◆ PROBLEM STATEMENT:
Please reproduce the data exactly and omit the pictures.

==*==

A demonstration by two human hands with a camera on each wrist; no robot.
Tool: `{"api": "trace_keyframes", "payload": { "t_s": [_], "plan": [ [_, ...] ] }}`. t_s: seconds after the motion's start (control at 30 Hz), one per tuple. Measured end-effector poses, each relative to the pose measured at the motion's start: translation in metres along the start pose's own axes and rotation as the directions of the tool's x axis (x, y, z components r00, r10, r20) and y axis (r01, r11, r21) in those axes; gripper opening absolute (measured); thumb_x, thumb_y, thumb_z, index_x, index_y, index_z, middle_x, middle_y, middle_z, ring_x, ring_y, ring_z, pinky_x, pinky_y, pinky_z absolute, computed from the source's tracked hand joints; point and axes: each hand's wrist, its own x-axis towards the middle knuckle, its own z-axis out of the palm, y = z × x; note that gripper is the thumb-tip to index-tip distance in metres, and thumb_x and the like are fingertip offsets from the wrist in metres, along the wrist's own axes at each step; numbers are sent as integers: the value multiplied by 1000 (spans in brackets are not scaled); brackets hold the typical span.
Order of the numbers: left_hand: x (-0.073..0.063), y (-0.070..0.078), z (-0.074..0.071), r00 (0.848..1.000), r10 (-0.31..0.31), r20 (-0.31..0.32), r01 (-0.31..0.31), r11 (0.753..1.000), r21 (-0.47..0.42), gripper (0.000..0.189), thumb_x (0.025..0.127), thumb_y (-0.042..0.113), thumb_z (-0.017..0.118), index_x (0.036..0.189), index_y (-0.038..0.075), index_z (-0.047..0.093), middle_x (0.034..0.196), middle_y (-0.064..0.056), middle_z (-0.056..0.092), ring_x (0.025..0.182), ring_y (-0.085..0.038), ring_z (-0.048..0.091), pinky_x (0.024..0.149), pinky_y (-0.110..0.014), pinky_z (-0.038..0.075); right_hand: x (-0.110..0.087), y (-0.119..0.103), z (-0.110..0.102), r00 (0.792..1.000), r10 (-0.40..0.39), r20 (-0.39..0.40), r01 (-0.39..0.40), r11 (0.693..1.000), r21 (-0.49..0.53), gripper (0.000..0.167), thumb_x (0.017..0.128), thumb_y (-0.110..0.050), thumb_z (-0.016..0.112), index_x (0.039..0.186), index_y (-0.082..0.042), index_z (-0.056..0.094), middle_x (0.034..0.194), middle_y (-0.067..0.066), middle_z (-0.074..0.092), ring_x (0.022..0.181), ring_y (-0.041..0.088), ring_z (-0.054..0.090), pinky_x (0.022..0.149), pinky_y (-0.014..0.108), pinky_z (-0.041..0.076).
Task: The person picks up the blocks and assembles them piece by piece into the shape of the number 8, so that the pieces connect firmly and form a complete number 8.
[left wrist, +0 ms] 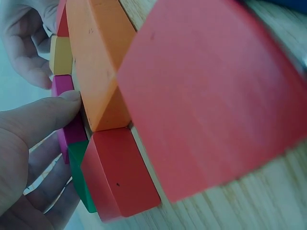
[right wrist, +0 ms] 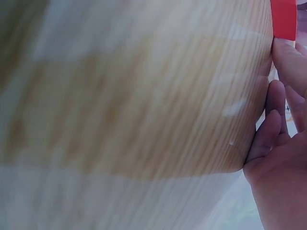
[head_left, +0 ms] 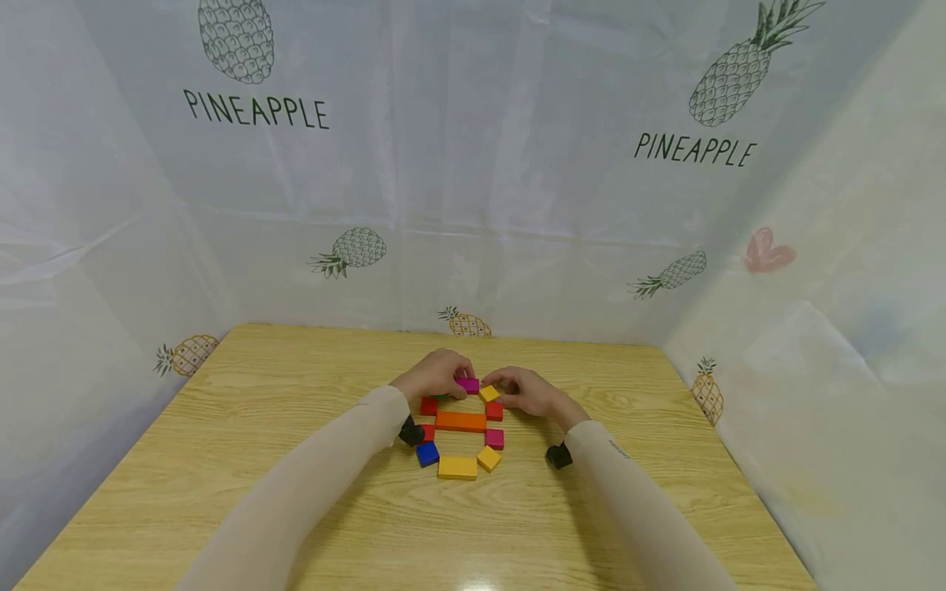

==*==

◆ ANSWER SPACE:
A demonstration by two human hands with a camera on each wrist; no robot.
Tool: `{"api": "trace_keyframes", "payload": { "t_s": [_], "plan": [ [_, ...] ] }}`. t_s: seconds after the motion's start (control at 30 Hz), one per tuple. Measured end-effector poses, each relative to the pose measured at the motion's start: translation in metres along the start pose's own axes and rotation as the directions of the tool's x axis (x, y, z components r00, r10, r20) and y axis (r01, r11, r21) in those axes; gripper opening absolute (measured); thumb_x, thumb_y, thumb_z, index_x, index_y, index_z, middle_x, middle_y, middle_z, ring_x, ring_y, ring_z, pinky_x, pinky_y, pinky_z absolute, computed from the source's tracked hand joints; point and axes: each hand's wrist, its own x-axis towards the middle knuckle, its own z-axis out of the palm, y = z × x; note that gripper is the thumb-tip to index-tip distance in metres, and thumb_x and the like are fingertip offsets from the wrist in metres, along the wrist's own axes at each step; numbers are sent as integers: the value multiplied by 1000 (spans in brackets are not scaled); brackets hold the typical span.
Order of the numbers: left_hand: x (-0.073..0.063), y (-0.070..0.078), z (-0.074..0.071), r00 (0.848..1.000), r10 (-0.31..0.31), r20 (-0.31..0.32), r01 (-0.31..0.31), r11 (0.753..1.000), r21 (-0.47..0.42), gripper (0.000..0.189), thumb_x (0.025..0.127), thumb_y (-0.042..0.113), thumb_z (-0.017..0.118), index_x (0.036..0.189), index_y (-0.038..0.075), index_z (-0.047..0.093), middle_x (0.034..0.196), middle_y (-0.064..0.056), middle_z (-0.056..0.092), ring_x (0.025..0.182), ring_y (-0.085..0.038), ring_z (-0.048..0.091), pinky_x (0.024..0.149), pinky_y (-0.110..0.014), pinky_z (-0.038..0.075); right_hand: x (-0.110..0.087), y (-0.119..0.103), z (-0.110..0.102), r00 (0.792..1.000), r10 (-0.40..0.39), r20 (-0.39..0.40), r01 (-0.39..0.40), r11 (0.693..1.000), r21 (-0.49..0.53), gripper (0.000..0.167), thumb_x (0.017..0.128), thumb_y (-0.110..0.050), thumb_z (-0.016..0.112), index_x (0.039..0.186), index_y (-0.082..0.042), index_z (-0.056..0.094), middle_x (0.034..0.194), middle_y (-0.067..0.066), middle_z (-0.074..0.092), ring_x (0.022..0.181), ring_y (-0.041..0.088), ring_z (-0.054..0.090), pinky_x (0.022..0.149), pinky_y (-0.014..0.108), pinky_z (-0.041..0.076).
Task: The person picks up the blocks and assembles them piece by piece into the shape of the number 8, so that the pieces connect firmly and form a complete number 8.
[left wrist, +0 ms] 
[right wrist, +0 ms] 
[head_left, +0 ms] 

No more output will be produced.